DIRECTIONS FOR THIS TASK — Leave out any pictures and transcribe all other data below exactly.

*** Opening RECORDED INFORMATION ***

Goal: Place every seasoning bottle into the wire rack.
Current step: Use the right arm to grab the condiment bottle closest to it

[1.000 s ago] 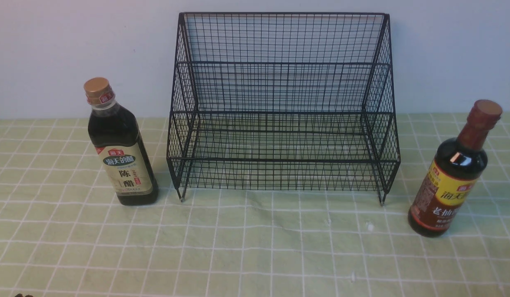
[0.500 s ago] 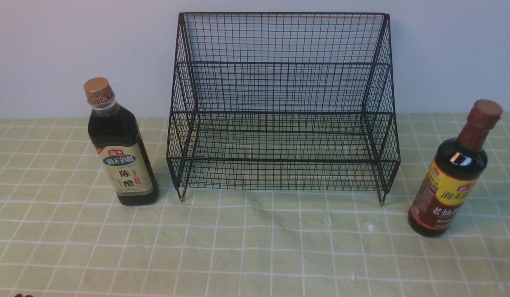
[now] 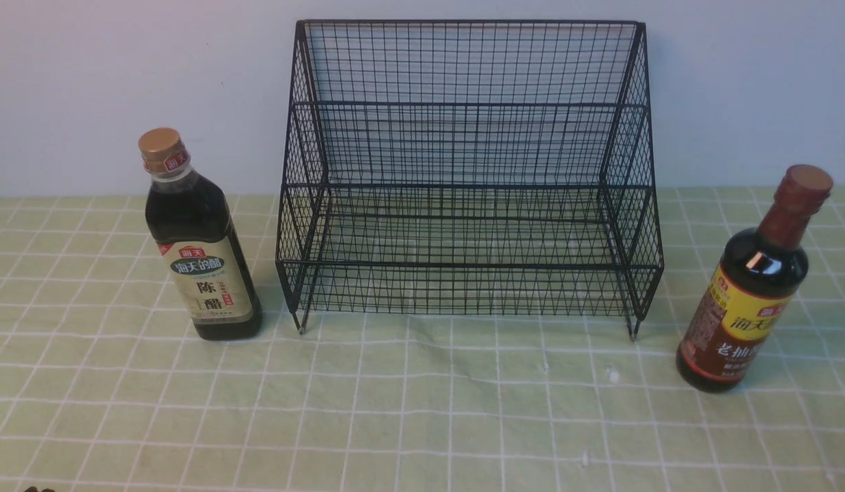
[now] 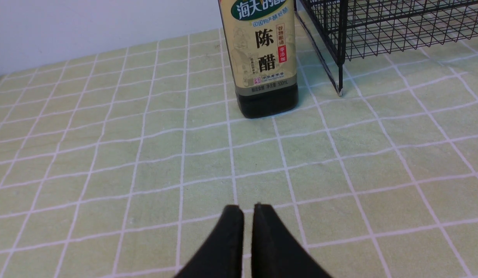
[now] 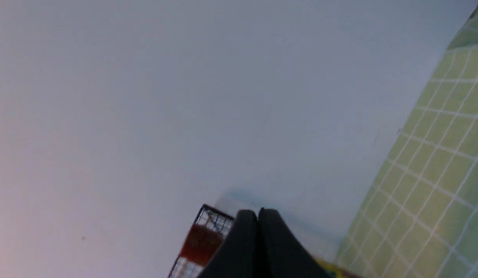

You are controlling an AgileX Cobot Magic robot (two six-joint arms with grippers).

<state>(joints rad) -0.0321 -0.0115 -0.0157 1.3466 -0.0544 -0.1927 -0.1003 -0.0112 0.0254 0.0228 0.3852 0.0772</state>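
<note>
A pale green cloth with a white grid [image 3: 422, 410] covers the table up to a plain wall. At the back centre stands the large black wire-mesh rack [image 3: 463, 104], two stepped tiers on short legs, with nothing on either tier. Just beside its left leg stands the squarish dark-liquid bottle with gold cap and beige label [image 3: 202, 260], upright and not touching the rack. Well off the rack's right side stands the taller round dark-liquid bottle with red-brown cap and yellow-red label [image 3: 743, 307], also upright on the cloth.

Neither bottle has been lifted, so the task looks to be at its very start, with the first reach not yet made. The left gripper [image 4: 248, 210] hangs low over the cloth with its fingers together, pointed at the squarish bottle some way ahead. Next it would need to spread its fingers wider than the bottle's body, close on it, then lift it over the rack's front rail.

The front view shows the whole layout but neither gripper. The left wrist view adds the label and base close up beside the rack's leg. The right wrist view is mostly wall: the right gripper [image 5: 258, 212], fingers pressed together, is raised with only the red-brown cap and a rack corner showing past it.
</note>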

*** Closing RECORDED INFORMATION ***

OUTPUT OF THE EXERCISE —
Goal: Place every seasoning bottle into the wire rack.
Current step: Use the right arm to grab the condiment bottle closest to it

[1.000 s ago] 
[0.500 s ago] 
[now] 
[now] 
[now] 

You are controlling an AgileX Cobot Magic robot (two six-joint arms with grippers).

<state>(joints rad) -0.0321 -0.0115 -0.0157 1.3466 -0.0544 -0.1927 -0.1003 -0.0112 0.0254 0.0228 0.3852 0.0772</state>
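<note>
A pale green cloth with a white grid [image 3: 422, 410] covers the table up to a plain wall. At the back centre stands the large black wire-mesh rack [image 3: 463, 104], two stepped tiers on short legs, with nothing on either tier. Just beside its left leg stands the squarish dark-liquid bottle with gold cap and beige label [image 3: 202, 260], upright and not touching the rack. Well off the rack's right side stands the taller round dark-liquid bottle with red-brown cap and yellow-red label [image 3: 743, 307], also upright on the cloth.

Neither bottle has been lifted, so the task looks to be at its very start, with the first reach not yet made. The left gripper [image 4: 248, 210] hangs low over the cloth with its fingers together, pointed at the squarish bottle some way ahead. Next it would need to spread its fingers wider than the bottle's body, close on it, then lift it over the rack's front rail.

The front view shows the whole layout but neither gripper. The left wrist view adds the label and base close up beside the rack's leg. The right wrist view is mostly wall: the right gripper [image 5: 258, 212], fingers pressed together, is raised with only the red-brown cap and a rack corner showing past it.
</note>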

The output is complete as it stands.